Your instructions:
Exactly retype the lines of the material from its first line to the line with "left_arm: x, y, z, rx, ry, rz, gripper", including both.

=== Section Start ===

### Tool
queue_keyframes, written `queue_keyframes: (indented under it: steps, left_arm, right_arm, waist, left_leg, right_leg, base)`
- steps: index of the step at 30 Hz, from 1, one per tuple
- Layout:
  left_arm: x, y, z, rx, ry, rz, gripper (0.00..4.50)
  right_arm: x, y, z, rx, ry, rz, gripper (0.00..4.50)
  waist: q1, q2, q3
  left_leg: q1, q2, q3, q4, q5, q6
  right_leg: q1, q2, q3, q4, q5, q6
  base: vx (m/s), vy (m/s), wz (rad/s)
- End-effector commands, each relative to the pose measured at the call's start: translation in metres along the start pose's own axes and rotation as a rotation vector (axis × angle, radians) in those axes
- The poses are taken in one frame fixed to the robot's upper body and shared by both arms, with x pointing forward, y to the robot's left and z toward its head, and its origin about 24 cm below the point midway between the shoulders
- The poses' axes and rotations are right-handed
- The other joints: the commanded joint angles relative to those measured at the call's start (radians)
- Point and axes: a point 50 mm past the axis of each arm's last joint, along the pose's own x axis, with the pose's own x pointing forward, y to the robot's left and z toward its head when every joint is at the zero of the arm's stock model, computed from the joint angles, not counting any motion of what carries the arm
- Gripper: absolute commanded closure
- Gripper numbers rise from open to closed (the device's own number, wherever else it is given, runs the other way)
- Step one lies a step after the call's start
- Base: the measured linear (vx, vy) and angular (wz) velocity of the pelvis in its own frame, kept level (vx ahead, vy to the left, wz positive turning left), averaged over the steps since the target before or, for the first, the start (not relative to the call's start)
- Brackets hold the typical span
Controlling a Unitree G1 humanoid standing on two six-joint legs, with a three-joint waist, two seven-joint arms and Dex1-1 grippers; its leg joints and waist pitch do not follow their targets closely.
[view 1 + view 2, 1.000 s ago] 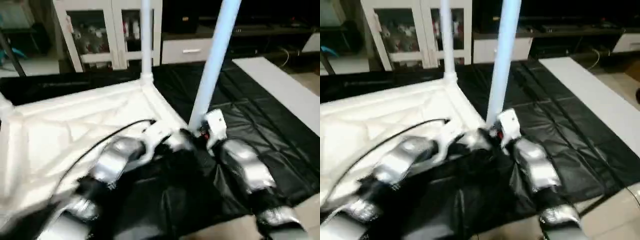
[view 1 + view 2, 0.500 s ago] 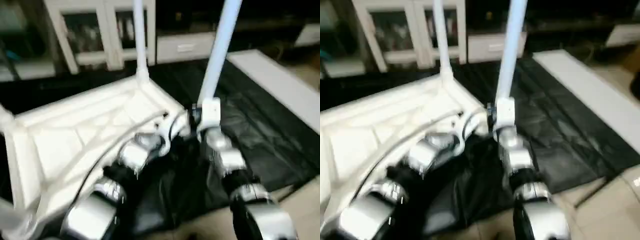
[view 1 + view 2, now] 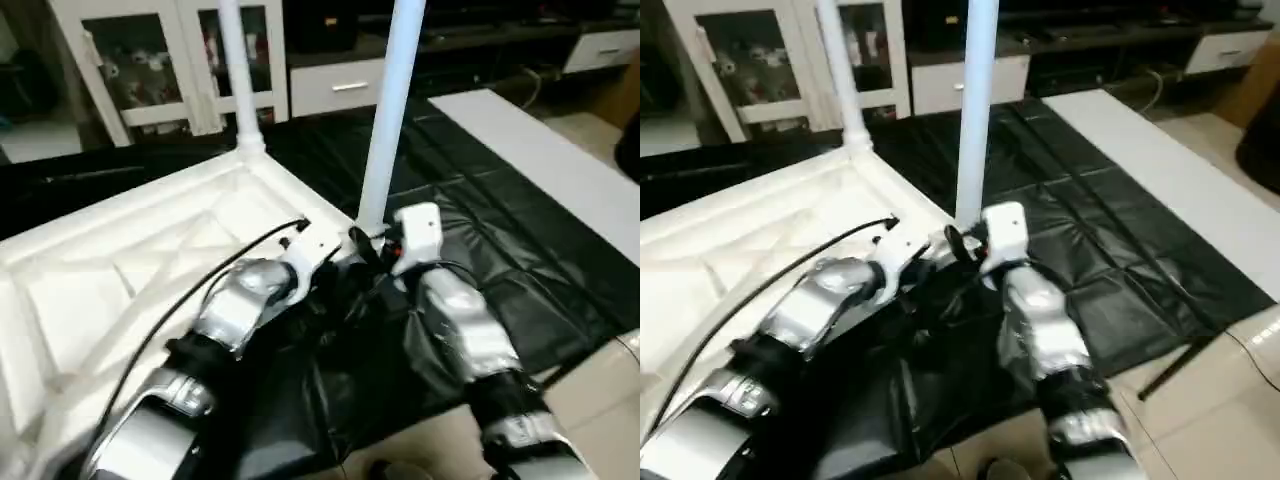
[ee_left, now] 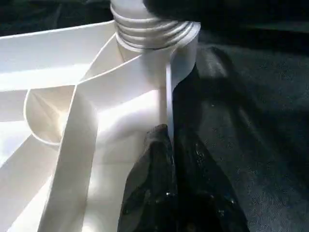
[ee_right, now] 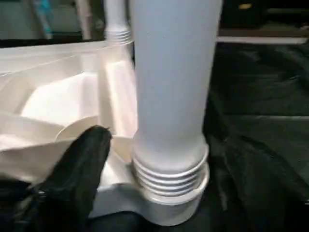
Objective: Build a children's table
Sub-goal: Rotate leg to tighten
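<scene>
Setting: domestic living room. Evidence: white glass-door cabinet (image 3: 150, 60) holding small items, beyond the tool; low dark media unit with white drawer (image 3: 335, 88) beside it; pale tiled floor (image 3: 1200, 420); black plastic sheet (image 3: 500, 250) spread over the floor beneath the tool.

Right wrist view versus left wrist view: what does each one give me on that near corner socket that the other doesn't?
Right wrist view alone: the near leg's tube rising upright from its threaded end, and a second leg at the far corner. Left wrist view alone: the left gripper, shut, at the tabletop's rim wall, plus the curved ribs of the underside. Both show the threaded collar seated in the corner socket, with some threads exposed, and the black sheet.
</scene>
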Motion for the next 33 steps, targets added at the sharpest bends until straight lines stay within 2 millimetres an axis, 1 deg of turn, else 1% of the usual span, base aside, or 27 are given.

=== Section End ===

Exercise answer:
### Tool
queue_keyframes, written `queue_keyframes: (indented under it: steps, left_arm, right_arm, waist, left_leg, right_leg, base)`
- steps: index of the step at 30 Hz, from 1, one per tuple
- Layout:
  left_arm: x, y, z, rx, ry, rz, gripper (0.00..4.50)

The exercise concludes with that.